Your instructions: "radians" appears in how many lines of the entries? State only the number.

Extracted records:
* * * * * * *

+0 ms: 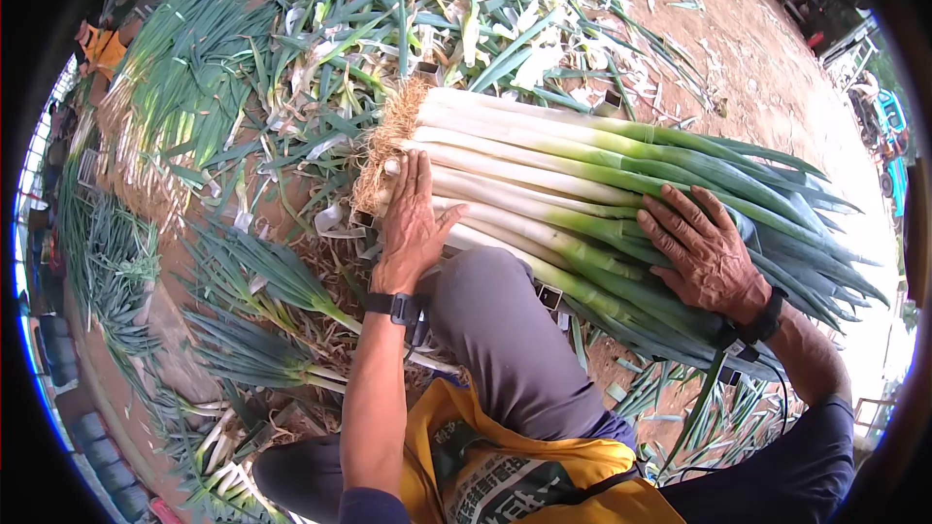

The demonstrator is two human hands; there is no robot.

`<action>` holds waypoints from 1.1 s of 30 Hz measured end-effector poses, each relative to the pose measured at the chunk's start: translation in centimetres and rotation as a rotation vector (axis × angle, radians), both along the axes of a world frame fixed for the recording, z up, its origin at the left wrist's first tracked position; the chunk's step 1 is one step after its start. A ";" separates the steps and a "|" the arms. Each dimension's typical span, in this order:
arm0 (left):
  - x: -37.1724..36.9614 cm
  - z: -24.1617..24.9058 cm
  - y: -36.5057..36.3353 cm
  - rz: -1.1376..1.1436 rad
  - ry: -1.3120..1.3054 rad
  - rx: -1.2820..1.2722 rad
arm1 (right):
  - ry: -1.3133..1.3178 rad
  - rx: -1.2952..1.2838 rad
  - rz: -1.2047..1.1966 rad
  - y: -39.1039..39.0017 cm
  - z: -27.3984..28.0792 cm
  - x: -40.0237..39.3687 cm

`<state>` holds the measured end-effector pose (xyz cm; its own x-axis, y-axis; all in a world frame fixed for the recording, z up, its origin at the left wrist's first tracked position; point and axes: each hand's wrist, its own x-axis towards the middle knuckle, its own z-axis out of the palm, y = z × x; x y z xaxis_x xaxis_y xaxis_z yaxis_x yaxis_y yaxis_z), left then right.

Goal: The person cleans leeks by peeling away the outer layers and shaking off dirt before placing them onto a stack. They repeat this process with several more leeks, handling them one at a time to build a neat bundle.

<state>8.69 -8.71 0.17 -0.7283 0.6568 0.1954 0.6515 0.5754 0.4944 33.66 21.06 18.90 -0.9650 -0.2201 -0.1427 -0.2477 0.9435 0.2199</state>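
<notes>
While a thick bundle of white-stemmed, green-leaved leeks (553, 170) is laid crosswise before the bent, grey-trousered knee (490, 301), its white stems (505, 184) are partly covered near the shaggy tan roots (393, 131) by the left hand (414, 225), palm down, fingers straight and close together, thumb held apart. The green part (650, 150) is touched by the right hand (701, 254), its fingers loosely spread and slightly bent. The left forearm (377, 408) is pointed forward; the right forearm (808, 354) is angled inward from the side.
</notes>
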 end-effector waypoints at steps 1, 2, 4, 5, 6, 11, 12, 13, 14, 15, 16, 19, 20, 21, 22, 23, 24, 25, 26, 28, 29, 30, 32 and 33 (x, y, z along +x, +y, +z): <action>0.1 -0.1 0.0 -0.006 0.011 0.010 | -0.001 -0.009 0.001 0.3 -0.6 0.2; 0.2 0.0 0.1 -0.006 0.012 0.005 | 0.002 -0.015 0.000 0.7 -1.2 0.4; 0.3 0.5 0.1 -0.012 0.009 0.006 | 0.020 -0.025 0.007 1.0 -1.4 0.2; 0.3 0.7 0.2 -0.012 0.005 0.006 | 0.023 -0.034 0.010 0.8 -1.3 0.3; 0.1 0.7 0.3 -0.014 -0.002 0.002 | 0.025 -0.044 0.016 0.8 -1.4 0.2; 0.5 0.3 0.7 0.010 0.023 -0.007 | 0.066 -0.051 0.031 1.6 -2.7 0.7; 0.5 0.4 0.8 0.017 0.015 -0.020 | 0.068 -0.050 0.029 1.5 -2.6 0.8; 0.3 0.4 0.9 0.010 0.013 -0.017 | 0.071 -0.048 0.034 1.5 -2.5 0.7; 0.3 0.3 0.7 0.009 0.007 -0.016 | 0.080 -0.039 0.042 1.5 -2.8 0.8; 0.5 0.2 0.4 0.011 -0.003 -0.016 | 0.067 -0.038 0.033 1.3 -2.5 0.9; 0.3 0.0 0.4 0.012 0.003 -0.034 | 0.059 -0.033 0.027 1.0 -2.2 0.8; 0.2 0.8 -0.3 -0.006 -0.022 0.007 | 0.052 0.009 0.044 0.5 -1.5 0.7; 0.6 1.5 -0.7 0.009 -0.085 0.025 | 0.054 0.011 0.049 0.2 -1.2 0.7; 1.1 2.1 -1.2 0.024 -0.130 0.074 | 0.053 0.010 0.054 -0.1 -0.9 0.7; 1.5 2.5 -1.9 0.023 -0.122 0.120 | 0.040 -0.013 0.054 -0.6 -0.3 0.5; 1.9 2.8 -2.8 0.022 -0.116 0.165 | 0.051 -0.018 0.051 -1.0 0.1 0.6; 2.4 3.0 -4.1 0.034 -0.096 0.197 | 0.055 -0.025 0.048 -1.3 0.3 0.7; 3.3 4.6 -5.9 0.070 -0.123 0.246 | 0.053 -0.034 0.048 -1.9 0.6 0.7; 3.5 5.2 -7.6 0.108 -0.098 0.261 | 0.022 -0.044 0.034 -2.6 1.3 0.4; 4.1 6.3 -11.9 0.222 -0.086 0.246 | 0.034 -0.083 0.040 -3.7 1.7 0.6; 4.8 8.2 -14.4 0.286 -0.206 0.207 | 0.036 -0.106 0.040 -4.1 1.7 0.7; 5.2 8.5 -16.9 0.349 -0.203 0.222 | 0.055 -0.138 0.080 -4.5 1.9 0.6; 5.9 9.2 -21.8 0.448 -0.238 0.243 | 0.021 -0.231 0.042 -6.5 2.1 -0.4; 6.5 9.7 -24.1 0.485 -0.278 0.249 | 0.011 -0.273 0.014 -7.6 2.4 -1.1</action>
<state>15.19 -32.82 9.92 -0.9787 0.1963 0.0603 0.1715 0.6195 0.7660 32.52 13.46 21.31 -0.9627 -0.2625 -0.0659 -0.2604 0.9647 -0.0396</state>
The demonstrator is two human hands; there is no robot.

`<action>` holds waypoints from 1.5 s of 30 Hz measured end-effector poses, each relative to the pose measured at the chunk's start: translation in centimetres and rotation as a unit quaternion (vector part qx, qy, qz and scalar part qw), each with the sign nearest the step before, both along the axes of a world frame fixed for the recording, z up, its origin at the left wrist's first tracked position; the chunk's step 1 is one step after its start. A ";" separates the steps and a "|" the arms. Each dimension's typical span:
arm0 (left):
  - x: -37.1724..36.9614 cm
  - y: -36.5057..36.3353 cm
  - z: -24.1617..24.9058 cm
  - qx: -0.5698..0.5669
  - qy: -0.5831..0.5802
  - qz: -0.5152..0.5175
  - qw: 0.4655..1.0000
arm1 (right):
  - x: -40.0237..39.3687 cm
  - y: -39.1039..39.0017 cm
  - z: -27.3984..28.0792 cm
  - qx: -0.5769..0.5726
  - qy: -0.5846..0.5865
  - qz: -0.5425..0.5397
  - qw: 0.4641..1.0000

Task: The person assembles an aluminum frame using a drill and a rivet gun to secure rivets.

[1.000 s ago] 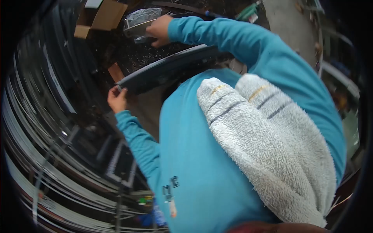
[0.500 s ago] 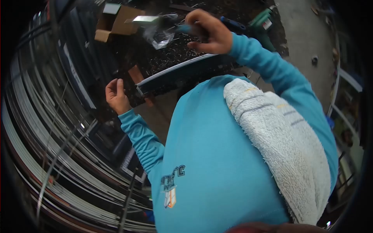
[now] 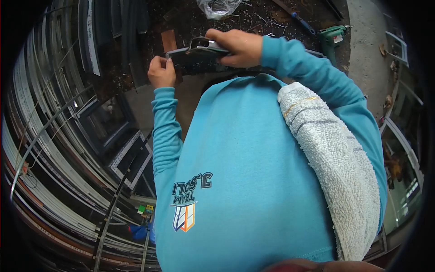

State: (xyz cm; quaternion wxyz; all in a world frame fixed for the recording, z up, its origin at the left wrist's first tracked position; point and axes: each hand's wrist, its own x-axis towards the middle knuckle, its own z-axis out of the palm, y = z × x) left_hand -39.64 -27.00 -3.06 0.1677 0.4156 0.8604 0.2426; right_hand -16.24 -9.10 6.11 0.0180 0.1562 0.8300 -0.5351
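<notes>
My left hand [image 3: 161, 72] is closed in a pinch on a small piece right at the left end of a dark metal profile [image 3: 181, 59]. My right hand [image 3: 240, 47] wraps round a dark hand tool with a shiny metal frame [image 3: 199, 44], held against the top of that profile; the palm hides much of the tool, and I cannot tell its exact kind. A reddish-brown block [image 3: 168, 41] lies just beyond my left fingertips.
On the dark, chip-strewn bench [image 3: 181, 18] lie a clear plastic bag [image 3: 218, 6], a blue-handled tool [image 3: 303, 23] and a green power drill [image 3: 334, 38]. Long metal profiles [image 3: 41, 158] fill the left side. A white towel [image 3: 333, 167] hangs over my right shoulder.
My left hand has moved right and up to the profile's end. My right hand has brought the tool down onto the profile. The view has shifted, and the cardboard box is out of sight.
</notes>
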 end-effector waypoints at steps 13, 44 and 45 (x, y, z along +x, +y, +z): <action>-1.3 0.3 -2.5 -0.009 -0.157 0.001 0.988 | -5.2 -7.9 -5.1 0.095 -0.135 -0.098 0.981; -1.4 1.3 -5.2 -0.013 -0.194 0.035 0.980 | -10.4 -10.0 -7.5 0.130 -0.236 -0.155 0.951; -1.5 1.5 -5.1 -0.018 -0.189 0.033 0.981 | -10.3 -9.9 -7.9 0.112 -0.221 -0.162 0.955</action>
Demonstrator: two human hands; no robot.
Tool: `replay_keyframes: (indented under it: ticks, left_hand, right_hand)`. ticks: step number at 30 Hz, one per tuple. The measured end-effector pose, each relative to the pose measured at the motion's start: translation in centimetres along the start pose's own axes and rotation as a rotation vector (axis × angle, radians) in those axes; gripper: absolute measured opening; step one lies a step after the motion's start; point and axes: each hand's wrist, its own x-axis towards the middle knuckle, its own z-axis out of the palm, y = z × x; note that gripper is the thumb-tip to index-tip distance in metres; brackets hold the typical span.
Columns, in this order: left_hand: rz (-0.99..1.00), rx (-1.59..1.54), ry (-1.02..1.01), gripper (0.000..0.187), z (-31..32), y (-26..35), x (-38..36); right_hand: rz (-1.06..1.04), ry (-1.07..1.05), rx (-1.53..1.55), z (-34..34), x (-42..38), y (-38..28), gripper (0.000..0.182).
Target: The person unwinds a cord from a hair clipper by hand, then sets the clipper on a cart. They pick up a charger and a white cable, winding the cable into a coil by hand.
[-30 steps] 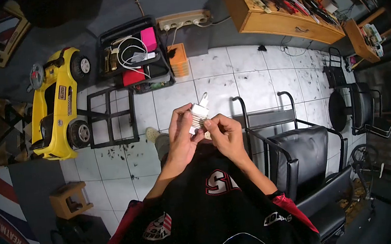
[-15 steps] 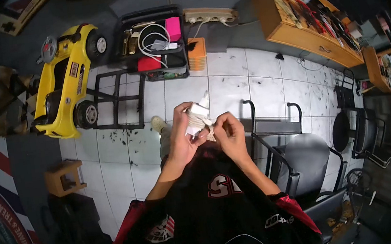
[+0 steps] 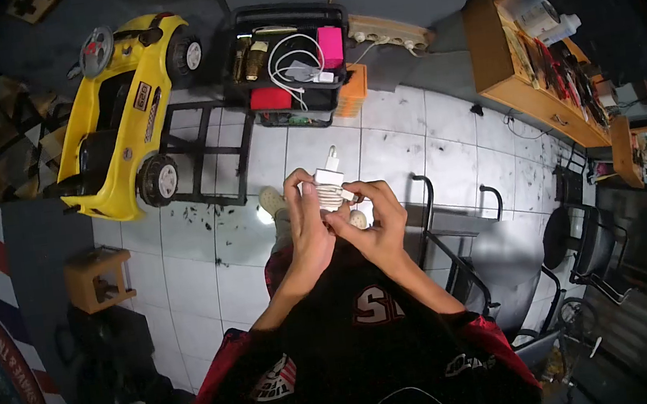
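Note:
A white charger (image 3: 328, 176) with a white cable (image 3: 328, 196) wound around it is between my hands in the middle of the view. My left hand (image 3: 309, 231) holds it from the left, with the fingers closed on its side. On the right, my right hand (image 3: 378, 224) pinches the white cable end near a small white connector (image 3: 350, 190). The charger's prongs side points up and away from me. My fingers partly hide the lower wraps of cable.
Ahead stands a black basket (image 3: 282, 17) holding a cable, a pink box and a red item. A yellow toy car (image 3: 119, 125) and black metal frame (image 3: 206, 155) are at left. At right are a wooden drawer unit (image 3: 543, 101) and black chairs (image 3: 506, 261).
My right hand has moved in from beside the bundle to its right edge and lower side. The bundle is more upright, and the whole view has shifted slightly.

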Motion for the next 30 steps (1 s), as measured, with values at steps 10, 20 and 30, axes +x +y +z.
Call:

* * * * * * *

Result for this task: 2